We look for talented Data Scientists who can roll up their sleeves and have a direct impact on our company metrics. The performance of our models and experiments is seen astonishingly quickly; the learning loop is not measured in weeks or days but hours and minutes. We live in what might be the fastest model-learning playgrounds in the world. We have built an infrastructure that enables model deployment at both scale and speed. As data scientists, we sit alongside engineering colleagues who enable our models to deploy. Combine this with our growing variable set of hundreds of potential features (and growing! ), and this is a highly fertile environment for building, experimenting, refining, and achieving real impact from your models. If models fire, the bottom-line impact to our teams is immediate; you see the value of your work incredibly fast.
Responsibilities:
- You will be responsible for one or more data science efforts for InMobi DSP, a gold mine that is being explored for riches. This involves project ideation and conceptualization, solution design, measurement and solution iteration, coaching, deployment, and post-deployment management.
- This will also include designing, developing, and testing product experiments.
- You are expected to be a hands-on part of the role where you will also actively analyze data, design and develop models, and solve problems with the rest of the team.
- You will learn how to design and build models for specific business problems.

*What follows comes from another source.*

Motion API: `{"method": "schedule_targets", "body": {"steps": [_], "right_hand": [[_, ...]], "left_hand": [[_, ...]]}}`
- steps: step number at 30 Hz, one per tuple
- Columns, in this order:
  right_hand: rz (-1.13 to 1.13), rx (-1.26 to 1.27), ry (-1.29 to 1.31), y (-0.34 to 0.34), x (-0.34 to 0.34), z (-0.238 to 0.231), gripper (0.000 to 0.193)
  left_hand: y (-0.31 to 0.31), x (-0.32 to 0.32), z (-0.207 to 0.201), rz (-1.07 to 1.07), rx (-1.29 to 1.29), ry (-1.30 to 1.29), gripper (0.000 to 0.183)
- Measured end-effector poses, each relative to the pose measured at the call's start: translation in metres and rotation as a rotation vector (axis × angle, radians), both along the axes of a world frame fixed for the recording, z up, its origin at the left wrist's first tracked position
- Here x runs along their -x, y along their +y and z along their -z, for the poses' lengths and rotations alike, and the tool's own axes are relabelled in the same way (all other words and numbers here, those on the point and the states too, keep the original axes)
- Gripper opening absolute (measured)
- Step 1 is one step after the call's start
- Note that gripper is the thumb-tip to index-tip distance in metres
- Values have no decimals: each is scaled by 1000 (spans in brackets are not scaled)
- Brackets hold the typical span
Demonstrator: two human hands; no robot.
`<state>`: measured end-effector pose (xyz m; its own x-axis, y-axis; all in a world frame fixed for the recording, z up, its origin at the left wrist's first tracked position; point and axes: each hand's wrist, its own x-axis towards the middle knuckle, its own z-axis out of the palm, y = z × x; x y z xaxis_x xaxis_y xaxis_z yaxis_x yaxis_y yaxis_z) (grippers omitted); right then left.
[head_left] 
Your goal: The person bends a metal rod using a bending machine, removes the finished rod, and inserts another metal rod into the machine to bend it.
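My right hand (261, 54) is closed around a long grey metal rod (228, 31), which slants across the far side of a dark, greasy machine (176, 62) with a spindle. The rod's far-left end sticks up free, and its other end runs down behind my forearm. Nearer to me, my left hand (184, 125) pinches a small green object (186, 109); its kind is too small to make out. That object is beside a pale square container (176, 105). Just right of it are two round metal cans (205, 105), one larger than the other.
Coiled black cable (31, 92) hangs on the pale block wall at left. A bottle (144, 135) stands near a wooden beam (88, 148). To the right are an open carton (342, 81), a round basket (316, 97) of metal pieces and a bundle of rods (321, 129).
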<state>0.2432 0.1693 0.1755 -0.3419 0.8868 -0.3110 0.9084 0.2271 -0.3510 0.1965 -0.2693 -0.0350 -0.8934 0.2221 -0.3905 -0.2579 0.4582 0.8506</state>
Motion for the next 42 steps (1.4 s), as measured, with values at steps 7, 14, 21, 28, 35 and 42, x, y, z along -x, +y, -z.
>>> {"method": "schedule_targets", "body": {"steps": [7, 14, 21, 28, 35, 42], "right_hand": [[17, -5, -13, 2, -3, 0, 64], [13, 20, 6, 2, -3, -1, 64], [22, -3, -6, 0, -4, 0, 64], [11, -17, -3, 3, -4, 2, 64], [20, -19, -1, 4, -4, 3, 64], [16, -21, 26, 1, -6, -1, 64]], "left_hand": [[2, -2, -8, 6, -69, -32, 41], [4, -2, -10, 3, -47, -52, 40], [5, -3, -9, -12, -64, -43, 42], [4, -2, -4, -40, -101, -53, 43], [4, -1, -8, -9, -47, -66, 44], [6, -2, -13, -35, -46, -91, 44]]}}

Even before that, you will be responsible for identifying the problem areas where AI can be applied for the best business impact.

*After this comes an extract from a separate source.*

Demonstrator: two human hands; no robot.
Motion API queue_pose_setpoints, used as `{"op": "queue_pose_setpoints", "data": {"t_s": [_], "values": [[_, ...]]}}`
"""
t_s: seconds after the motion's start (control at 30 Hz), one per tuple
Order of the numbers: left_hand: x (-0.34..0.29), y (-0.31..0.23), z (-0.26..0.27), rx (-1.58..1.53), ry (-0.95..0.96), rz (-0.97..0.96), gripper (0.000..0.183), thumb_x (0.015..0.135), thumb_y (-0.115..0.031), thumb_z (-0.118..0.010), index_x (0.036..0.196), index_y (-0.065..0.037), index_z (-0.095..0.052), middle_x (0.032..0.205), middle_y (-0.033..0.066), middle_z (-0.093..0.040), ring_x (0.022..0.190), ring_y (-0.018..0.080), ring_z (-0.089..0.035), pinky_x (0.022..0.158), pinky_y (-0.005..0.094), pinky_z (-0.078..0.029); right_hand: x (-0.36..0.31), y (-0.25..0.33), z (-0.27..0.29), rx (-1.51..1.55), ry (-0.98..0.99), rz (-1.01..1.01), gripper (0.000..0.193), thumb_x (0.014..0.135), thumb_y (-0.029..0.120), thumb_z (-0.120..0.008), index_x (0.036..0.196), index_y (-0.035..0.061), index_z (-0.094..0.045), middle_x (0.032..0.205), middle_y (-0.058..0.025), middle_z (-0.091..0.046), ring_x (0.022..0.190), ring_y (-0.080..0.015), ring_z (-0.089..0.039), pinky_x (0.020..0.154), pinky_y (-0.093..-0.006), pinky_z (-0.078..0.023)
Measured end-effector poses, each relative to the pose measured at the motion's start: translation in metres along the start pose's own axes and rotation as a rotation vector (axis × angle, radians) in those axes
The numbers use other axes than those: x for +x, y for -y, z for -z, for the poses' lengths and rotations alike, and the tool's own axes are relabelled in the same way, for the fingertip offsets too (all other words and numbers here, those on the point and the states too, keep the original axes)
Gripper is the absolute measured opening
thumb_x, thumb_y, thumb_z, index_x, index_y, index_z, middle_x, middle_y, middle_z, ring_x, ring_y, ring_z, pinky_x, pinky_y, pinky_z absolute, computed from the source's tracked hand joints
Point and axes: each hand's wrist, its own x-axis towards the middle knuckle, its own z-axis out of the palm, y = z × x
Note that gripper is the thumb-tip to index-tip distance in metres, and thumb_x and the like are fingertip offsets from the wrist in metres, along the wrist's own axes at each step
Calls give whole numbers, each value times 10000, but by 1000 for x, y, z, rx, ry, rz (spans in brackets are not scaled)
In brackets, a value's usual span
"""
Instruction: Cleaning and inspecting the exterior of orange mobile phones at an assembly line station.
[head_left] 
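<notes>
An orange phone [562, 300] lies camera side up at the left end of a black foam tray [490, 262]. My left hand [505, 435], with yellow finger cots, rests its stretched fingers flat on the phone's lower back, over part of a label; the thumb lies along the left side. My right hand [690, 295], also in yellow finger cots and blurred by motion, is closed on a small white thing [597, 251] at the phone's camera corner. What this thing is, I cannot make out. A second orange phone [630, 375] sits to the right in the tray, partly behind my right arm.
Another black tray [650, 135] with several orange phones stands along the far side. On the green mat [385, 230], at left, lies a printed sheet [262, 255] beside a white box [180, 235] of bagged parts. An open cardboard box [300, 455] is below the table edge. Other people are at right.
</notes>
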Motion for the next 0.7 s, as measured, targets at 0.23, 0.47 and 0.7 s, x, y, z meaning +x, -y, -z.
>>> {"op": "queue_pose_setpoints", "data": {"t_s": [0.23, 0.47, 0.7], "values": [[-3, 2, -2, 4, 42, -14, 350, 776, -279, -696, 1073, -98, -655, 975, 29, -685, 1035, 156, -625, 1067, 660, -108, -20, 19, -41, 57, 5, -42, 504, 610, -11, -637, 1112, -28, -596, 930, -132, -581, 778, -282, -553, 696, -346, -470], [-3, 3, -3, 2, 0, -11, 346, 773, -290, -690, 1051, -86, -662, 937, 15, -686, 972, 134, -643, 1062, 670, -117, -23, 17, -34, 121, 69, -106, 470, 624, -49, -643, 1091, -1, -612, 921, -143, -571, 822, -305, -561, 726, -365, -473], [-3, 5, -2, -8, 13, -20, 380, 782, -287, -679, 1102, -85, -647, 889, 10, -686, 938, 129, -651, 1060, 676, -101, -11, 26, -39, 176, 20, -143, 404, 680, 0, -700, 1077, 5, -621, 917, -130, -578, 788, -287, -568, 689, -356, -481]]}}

- You will learn to start a model design by anchoring in the business context and end user needs.
- You will learn how to connect model impact with real and measurable business impact.
- You will work in a multi-functional team environment. You will collaborate and benefit from the skills of a diverse group of individuals from teams such as engineering, product, business, campaign management, and creative development.

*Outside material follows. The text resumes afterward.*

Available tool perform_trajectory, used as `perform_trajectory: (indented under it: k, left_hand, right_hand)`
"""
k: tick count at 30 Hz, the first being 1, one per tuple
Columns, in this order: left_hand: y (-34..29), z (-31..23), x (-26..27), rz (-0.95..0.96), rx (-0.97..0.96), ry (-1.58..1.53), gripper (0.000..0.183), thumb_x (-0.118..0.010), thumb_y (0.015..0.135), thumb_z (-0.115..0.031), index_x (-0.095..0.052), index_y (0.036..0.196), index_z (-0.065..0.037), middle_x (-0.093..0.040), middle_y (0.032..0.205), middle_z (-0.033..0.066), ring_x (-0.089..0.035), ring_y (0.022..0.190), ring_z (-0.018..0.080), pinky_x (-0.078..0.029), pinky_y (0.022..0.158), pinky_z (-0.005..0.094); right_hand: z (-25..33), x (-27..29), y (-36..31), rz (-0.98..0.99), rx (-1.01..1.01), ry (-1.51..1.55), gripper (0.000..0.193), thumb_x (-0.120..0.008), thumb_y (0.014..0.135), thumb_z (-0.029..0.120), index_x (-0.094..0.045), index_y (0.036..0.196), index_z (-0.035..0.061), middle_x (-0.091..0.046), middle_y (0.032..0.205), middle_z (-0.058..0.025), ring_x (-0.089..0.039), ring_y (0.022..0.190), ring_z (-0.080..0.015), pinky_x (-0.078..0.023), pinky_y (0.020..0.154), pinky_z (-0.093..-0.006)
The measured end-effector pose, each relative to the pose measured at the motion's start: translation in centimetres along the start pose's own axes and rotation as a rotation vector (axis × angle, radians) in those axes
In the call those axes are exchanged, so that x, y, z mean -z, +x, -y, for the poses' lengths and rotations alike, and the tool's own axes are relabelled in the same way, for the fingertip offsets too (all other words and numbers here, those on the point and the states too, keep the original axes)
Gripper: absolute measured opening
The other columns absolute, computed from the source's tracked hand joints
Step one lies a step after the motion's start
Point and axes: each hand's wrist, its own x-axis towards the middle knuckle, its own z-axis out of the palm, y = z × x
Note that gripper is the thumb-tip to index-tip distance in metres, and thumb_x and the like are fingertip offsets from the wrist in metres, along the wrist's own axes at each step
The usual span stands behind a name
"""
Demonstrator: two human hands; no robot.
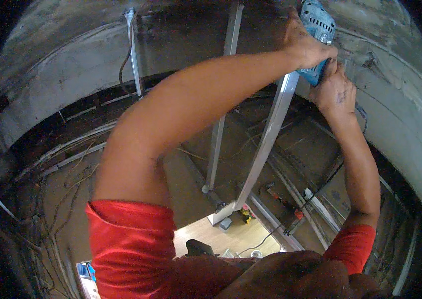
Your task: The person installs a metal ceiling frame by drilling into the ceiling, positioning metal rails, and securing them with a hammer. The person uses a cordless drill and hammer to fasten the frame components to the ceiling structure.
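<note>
My raised arms hold a teal-blue power drill (317, 19) with vent slots, high at the upper right by the concrete. My left hand (305, 46) is wrapped round its body, the thumb side toward the upper edge. Just below, my right hand (336, 93) closes on the drill's lower part, its fingers partly hidden behind the tool. The drill's working tip cannot be made out. Right beside the tool, a long silver metal strut (272, 130) runs down from near my hands.
Another metal strut (216, 149) stands left of it, and a third (133, 55) farther left. Below lie metal rails (271, 214), loose cables (74, 187) and a hammer-like tool with red on it (283, 202). Through an opening, a lit wooden surface (251, 238) shows with flowers (246, 214).
</note>
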Motion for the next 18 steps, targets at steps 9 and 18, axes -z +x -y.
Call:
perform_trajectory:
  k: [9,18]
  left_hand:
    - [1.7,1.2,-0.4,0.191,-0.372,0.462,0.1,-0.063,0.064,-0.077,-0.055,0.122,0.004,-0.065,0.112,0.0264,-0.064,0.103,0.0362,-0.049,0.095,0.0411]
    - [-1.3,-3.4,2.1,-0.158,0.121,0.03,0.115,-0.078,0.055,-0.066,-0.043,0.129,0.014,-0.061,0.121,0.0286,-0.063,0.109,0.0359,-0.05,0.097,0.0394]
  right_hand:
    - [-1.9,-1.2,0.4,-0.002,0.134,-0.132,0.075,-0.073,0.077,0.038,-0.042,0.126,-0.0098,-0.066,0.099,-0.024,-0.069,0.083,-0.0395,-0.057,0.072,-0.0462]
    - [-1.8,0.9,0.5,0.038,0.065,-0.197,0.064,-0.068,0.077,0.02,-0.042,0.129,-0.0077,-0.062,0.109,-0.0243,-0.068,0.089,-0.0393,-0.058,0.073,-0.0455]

- You will have the opportunity to experiment with multiple algorithms.
- Enduring learning comes from building, launching, and reviewing the performance of a particular algorithm; from asking why something worked or why it did not work; and from asking how to tailor techniques to fit the problem at hand. We have an environment that makes this possible at speed. Importantly, you will learn to become creative in designing models to be successful.
- Model design is not one-size-fits-all. Our models need to fit our particular problems and be modified to perform.
- Tougher problems require layers of models and feedback mechanisms in a dynamic environment such as ours.
Requirements:
- Master's in a quantitative field such as computer science, electrical engineering, statistics, mathematics, operations research, economics, analytics, or data science. Or a bachelor's from a reputed college with additional experience.
- 2 to 4 years of work experience in a quantitative field, with model building and validation experience.
- Ad tech-related industry experience is a plus. There, you would have applied algorithms and techniques from machine learning, deep learning, and statistics or other domains in solving real-world problems and understanding the practical issues of using these algorithms, especially on large datasets.
- Comfortable with software programming and statistical platforms such as R, Python, etc., including visualization tools.
- Comfortable with the big data ecosystem and Apache Spark. Familiarity with Microsoft Azure, AWS, or Google Cloud/Vertex AI will be a bonus.
- Comfortable collaborating with cross-functional teams.
- Excellent technical and business communication skills and should know how to present technical ideas in a simple manner to business counterparts.
- Possess a high degree of curiosity and ability to rapidly learn new areas.